The eruption in 1815 emptied about 50-150 cubic km of magma and measures 7 on the VEI scale. It produced a giant plinian eruption column, which is estimated to have reached more 40-50 km altitude, ejecting large amounts of ash and aerosols into the stratosphere.
Pyroclastic flows reached the sea on all sides of the peninsula, and heavy tephra fall devastated croplands, causing an estimated 60,000 fatalities. Entire villages were buried under thick pumice deposits. Some of the settlements have recently been brought back to light by archaeological excavations, making the site a "Pompeii of Indonesia". Large tsunamis with wave heights of 10 or more meters might have occurred.
While the death toll of people living on Sumbawa and surrounding coastal areas was high enough, even more fatalities can be attributed to the indirect effect of global climate deterioration after the eruption. These changes turned 1816 into the "year without a summer" for much of Europe, causing widespread famine. It is estimated that it caused the death of over 100,000 people.
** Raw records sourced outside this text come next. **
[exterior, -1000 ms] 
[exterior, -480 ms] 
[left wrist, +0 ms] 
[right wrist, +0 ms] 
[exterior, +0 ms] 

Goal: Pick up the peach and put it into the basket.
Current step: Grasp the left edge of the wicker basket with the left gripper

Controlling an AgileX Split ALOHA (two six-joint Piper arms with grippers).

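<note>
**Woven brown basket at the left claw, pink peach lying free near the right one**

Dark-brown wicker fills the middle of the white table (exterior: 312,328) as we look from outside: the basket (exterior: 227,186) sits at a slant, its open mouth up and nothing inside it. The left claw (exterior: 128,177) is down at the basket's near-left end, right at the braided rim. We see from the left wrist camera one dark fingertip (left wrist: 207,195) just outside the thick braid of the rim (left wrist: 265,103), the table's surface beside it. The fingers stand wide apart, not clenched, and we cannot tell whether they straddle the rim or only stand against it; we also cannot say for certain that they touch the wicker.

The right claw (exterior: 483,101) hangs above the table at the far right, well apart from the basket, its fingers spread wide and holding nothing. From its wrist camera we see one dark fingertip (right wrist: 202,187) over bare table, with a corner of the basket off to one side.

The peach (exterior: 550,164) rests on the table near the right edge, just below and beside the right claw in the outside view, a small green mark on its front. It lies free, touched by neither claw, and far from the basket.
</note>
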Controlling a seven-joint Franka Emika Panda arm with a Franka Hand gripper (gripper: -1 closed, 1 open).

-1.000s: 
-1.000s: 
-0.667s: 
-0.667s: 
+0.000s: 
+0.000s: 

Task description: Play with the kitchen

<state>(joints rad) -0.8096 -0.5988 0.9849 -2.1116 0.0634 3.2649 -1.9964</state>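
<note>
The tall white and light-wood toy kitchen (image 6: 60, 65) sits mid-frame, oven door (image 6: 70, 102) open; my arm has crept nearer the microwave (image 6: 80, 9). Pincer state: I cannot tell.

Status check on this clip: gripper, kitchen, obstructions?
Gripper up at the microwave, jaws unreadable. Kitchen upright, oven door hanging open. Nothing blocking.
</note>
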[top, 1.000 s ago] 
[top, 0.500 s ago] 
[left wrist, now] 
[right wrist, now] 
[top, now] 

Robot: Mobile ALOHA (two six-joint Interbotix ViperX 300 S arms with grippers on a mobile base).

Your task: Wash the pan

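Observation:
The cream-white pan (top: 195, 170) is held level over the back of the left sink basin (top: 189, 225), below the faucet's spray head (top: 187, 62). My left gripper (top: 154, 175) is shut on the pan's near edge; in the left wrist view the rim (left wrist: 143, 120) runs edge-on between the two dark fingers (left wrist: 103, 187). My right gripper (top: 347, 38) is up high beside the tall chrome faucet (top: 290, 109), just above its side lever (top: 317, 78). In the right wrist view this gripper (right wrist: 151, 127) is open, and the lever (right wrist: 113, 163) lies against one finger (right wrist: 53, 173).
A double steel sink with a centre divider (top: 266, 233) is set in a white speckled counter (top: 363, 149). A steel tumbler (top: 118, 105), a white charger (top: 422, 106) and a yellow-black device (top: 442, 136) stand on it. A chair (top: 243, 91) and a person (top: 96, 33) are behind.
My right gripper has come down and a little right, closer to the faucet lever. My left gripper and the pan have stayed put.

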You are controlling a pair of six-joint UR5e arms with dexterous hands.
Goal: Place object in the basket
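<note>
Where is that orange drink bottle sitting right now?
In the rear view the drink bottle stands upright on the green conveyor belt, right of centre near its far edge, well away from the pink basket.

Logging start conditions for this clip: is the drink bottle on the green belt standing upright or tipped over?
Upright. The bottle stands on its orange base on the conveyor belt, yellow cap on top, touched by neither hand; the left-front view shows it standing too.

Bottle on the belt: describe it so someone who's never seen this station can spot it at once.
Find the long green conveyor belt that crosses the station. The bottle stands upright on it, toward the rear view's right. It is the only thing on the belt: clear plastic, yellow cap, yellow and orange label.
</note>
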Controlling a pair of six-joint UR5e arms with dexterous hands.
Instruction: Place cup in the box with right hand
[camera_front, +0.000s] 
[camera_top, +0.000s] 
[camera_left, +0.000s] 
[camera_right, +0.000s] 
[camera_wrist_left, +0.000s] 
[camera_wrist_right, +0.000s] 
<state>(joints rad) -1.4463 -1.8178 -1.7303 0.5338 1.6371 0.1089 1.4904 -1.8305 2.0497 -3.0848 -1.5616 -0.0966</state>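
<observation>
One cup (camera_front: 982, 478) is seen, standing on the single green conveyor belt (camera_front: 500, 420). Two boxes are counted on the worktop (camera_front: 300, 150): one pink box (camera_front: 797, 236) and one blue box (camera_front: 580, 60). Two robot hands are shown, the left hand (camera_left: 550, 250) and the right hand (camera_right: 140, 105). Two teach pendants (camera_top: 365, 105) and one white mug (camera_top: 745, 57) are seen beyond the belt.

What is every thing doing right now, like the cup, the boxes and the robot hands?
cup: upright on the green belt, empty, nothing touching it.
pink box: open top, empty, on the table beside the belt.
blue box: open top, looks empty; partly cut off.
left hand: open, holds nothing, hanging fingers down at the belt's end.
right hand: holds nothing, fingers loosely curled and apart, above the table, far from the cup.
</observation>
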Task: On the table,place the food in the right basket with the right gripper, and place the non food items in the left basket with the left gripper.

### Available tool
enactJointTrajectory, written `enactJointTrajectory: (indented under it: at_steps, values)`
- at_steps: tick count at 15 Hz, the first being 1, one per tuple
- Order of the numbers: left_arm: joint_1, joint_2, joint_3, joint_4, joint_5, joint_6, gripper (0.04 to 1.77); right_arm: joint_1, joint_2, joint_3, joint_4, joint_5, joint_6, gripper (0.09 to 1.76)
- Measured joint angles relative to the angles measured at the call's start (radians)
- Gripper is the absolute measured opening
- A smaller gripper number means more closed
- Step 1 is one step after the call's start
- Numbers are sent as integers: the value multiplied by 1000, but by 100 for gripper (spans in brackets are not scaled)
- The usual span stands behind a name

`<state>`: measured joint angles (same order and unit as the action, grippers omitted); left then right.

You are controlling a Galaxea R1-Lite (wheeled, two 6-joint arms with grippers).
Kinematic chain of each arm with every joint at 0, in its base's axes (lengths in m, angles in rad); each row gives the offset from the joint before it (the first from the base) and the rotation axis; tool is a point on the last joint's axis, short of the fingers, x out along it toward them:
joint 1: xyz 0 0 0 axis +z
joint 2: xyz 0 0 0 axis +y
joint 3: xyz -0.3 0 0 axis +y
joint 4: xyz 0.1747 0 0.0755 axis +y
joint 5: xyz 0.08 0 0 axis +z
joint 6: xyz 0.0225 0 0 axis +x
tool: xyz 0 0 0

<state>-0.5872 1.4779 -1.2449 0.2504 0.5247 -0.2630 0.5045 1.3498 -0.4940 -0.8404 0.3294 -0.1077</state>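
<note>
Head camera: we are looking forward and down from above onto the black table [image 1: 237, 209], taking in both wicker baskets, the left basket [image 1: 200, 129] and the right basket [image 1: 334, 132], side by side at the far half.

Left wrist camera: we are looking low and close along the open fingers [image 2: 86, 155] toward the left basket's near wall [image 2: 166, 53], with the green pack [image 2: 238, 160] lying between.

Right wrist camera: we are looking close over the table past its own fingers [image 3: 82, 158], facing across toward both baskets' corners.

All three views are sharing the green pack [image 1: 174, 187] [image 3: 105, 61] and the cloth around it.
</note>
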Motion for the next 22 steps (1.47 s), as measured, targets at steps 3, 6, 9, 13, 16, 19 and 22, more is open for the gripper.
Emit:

The reason for the climatic changes was increased absorption of sunlight due to a veil of aerosols (consisting mostly of tiny droplets of H2SO3 acid, formed by SO2 release) that were dispersed around both hemispheres by stratospheric currents from the tall eruption column. Global temperatures dropped by as much as 3 deg C in 1816 and recovered during the following years.
It is also believed that the eruption produced tsunamis with waves possibly as high as 10 meters.